Filter these entries down to the lines that hold the word "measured", and show each of them.
══════════════════════════════
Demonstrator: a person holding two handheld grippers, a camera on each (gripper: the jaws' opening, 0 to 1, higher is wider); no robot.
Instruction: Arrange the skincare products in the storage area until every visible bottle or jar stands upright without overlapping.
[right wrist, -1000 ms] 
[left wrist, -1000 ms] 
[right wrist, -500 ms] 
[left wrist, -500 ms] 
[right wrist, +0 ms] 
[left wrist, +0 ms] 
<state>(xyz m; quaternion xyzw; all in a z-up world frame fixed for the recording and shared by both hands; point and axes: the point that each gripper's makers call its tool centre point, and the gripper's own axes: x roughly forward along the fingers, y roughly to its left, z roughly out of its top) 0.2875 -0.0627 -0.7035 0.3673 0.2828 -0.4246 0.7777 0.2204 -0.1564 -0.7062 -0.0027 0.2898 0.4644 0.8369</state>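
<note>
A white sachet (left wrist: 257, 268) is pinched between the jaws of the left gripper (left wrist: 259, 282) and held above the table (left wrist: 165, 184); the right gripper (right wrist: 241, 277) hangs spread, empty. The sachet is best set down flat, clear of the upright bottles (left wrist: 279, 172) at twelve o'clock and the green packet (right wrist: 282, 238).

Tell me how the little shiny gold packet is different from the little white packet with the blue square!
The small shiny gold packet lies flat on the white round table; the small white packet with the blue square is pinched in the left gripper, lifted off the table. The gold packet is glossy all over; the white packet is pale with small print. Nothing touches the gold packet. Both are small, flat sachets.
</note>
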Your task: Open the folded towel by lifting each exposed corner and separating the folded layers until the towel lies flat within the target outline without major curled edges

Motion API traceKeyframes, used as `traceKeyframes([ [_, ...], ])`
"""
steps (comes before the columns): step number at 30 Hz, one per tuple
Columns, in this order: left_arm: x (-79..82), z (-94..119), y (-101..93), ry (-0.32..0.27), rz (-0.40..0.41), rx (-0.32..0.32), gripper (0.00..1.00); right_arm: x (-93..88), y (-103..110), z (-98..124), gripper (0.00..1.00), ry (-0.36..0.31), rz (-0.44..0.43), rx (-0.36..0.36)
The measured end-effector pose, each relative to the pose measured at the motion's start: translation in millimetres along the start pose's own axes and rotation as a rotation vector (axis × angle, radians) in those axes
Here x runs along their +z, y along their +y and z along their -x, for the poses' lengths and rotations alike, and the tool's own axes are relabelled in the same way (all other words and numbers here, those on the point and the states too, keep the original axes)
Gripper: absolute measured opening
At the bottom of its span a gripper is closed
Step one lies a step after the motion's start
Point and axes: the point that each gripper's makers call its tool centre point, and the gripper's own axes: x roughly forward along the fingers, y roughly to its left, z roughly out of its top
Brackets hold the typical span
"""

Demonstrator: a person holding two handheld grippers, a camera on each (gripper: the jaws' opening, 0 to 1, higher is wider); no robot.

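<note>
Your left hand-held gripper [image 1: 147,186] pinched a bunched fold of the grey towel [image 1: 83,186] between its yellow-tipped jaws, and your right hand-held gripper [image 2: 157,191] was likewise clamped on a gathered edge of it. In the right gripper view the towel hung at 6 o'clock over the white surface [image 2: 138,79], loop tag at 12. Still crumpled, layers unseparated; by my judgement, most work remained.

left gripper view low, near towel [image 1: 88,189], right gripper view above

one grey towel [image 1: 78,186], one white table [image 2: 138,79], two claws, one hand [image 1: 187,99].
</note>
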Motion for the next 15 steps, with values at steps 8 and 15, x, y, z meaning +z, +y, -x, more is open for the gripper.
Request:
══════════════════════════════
- _EXPECTED ANSWER_
The measured end-effector pose, each relative to the pose measured at the motion's start: translation in millimetres along the start pose's own axes and rotation as a rotation vector (axis × angle, radians) in those axes
Gripper: absolute measured opening

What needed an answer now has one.